In this document, the terms “a” or “an” are used, as is common in patent documents, to include one or more than one, independent of any other instances or usages of “at least one” or “one or more.” In this document, the term “or” is used to refer to a nonexclusive or, such that “A or B” includes “A but not B,” “B but not A,” and “A and B,” unless otherwise indicated. In the appended claims, the terms “including” and “in which” are used as the plain-English equivalents of the respective terms “comprising” and “wherein.” Also, in the following claims, the terms “including” and “comprising” are open-ended, that is, a system, device, article, or process that includes elements in addition to those listed after such a term in a claim are still deemed to fall within the scope of that claim. Moreover, in the following claims, the terms “first,” “second,” and “third,” etc. are used merely as labels and are not intended to suggest a numerical order for their objects.

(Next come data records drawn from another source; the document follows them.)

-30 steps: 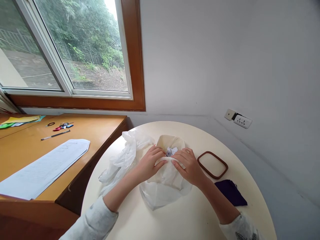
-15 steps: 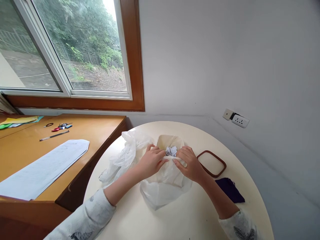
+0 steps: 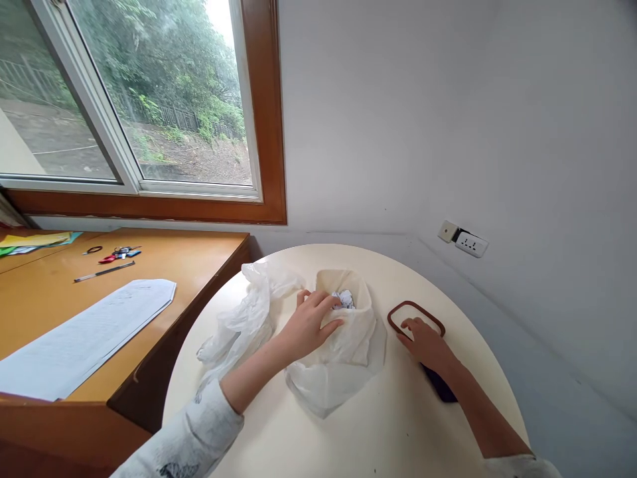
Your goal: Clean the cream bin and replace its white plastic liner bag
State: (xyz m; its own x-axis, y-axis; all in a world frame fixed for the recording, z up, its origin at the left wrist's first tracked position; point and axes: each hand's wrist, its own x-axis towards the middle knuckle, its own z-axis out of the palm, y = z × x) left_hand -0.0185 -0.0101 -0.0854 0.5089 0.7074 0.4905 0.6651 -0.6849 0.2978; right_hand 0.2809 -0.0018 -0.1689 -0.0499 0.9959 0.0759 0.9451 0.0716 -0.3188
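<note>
We cannot see most of the dark purple cloth pouch (image 3: 440, 388): our right forearm lies across it, leaving only a sliver at the wrist. The right hand (image 3: 423, 340) covers the near rim of the brown rounded-rectangle hoop frame (image 3: 416, 317). The crumpled bluish-white scrap (image 3: 344, 299) sits deep inside the cream fabric bag (image 3: 355, 325), half hidden behind our left hand (image 3: 311, 322). On the orange wooden desk (image 3: 149, 265), the small red and blue objects (image 3: 117, 253) are too small to identify, and the white printed sheet (image 3: 84, 338) is cut off by the left edge, its print unreadable.
</note>
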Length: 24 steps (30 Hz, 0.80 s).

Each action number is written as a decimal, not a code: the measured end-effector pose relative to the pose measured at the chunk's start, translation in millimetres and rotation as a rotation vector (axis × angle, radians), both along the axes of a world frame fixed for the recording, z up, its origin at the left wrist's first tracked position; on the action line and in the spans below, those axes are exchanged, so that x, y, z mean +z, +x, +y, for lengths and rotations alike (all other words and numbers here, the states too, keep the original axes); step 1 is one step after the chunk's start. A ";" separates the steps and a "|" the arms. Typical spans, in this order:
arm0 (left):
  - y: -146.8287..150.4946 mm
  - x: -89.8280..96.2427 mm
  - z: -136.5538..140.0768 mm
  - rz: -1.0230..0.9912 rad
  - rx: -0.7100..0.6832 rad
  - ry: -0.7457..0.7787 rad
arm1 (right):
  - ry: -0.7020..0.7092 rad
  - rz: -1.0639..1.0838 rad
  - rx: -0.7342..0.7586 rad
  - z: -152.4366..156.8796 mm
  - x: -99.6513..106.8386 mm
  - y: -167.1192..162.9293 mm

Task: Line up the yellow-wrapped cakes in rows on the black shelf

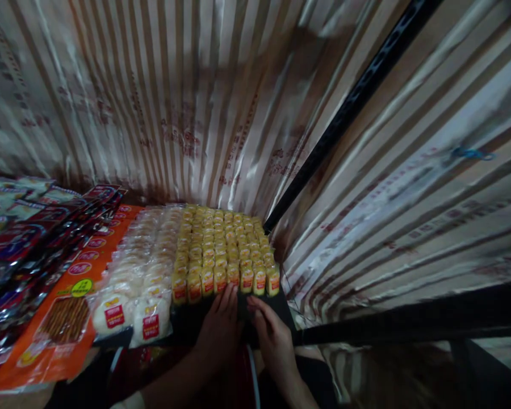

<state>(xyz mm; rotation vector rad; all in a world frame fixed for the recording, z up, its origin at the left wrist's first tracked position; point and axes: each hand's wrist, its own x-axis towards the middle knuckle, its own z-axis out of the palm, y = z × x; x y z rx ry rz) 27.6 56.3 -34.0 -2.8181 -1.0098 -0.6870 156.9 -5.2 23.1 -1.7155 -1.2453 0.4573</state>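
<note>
Rows of small yellow packaged snacks (221, 241) with red labels stand packed together on a dark shelf (191, 324). My left hand (221, 324) reaches to the front row, its fingers stretched out and the tips against one yellow pack. Just to its right is my right hand (275, 329), with fingers loosely bent below the front packs and nothing visible in them. To the left of the yellow packs lie two rows of round white items in clear wrappers (151, 324), also with red labels.
An orange bag (46, 358) picturing brown sticks lies further left, beside dark red packets (29, 244). A black post (340, 125) slants behind the right corner, and a black bar (409, 312) runs rightward. Striped sheeting (187, 102) hangs behind. A red container with a pale rim (253, 375) sits below.
</note>
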 end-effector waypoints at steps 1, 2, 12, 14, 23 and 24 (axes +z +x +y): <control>0.1 -0.4 0.2 -0.006 0.003 0.000 | -0.015 0.007 0.009 3.9 2.6 0.0; 0.1 -0.8 0.3 -0.012 0.003 -0.003 | -0.030 0.014 0.019 8.8 6.0 0.2; -2.7 2.8 4.4 -0.021 -0.011 -0.032 | -0.062 -0.078 0.123 83.7 42.3 14.5; -2.5 4.6 5.5 0.000 -0.007 -0.023 | -0.069 -0.112 0.133 90.1 43.9 15.8; -4.6 3.4 7.8 0.009 -0.056 -0.075 | -0.156 -0.293 0.156 100.2 47.9 12.9; -4.9 2.7 7.8 -0.004 -0.064 -0.091 | -0.181 -0.323 0.153 101.5 49.9 12.2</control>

The embodiments as described above may be implemented in various hardware configurations that may include a processor for executing instructions that perform the techniques described. Such instructions may be contained in a machine-readable medium such as a suitable storage medium or a memory or other processor-executable medium.

The embodiments as described herein may be implemented in several environments such as part of a wireless local area network (WLAN), 3rd Generation Partnership Project (3GPP) Universal Terrestrial Radio Access Network (UTRAN), or Long-Term-Evolution (LTE) or a Long-Term-Evolution (LTE) communication system, although the scope of the disclosure is not limited in this respect.

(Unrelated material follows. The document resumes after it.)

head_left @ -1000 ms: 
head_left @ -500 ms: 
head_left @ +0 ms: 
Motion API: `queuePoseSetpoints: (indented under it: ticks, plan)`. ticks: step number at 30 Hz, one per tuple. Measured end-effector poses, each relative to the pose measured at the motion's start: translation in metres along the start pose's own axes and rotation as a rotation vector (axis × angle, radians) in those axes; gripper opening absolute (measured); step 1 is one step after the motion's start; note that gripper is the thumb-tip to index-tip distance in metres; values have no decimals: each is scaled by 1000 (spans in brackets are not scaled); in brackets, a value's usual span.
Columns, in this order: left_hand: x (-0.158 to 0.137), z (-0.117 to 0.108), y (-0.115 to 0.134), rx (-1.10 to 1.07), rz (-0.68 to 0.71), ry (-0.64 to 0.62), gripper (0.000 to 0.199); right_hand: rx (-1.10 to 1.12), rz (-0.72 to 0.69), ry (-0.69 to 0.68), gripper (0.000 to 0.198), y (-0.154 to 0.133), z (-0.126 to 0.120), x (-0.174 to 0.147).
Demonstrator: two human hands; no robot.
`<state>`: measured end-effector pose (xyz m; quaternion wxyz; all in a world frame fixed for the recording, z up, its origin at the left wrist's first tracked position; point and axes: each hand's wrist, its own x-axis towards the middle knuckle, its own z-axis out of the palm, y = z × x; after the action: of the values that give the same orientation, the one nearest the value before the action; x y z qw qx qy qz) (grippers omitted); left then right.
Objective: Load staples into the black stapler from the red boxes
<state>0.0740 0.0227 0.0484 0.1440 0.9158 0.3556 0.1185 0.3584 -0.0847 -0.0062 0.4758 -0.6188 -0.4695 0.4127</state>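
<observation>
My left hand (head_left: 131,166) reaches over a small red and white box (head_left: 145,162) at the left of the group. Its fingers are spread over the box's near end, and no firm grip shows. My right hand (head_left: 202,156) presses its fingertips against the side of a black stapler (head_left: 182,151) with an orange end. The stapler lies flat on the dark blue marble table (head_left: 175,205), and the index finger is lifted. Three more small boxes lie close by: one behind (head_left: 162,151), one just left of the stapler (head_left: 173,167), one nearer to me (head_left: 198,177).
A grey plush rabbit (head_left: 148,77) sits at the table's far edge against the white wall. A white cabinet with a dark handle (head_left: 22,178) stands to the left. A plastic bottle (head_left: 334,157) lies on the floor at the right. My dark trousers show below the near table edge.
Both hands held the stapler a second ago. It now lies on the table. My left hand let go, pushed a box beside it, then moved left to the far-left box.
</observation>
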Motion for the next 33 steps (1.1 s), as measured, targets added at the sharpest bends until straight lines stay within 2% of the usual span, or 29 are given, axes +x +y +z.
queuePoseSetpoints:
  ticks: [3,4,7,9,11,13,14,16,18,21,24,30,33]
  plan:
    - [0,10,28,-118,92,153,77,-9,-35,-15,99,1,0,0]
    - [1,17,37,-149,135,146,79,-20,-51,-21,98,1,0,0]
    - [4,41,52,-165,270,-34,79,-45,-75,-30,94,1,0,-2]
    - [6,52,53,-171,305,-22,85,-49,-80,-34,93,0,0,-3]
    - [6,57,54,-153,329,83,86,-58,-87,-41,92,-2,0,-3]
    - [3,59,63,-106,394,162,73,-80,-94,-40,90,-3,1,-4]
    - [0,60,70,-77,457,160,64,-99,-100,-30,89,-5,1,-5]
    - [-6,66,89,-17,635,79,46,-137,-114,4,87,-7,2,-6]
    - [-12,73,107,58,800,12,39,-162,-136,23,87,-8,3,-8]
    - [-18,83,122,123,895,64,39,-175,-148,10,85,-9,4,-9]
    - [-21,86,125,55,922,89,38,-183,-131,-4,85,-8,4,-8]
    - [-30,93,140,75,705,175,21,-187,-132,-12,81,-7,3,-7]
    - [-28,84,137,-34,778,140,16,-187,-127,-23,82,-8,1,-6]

Antennas referred to herein may comprise one or more directional or omnidirectional antennas, including, for example, dipole antennas, monopole antennas, patch antennas, loop antennas, microstrip antennas, or other types of antennas suitable for transmission of RF signals. In some embodiments, instead of two or more antennas, a single antenna with multiple apertures may be used. In these embodiments, each aperture may be considered a separate antenna. In some multiple-input multiple-output (MIMO) embodiments, antennas may be effectively separated to take advantage of spatial diversity and the different channel characteristics that may result between each antenna and the antennas of a transmitting station. In some MIMO embodiments, antennas may be separated by up to 1/10 of a wavelength or more.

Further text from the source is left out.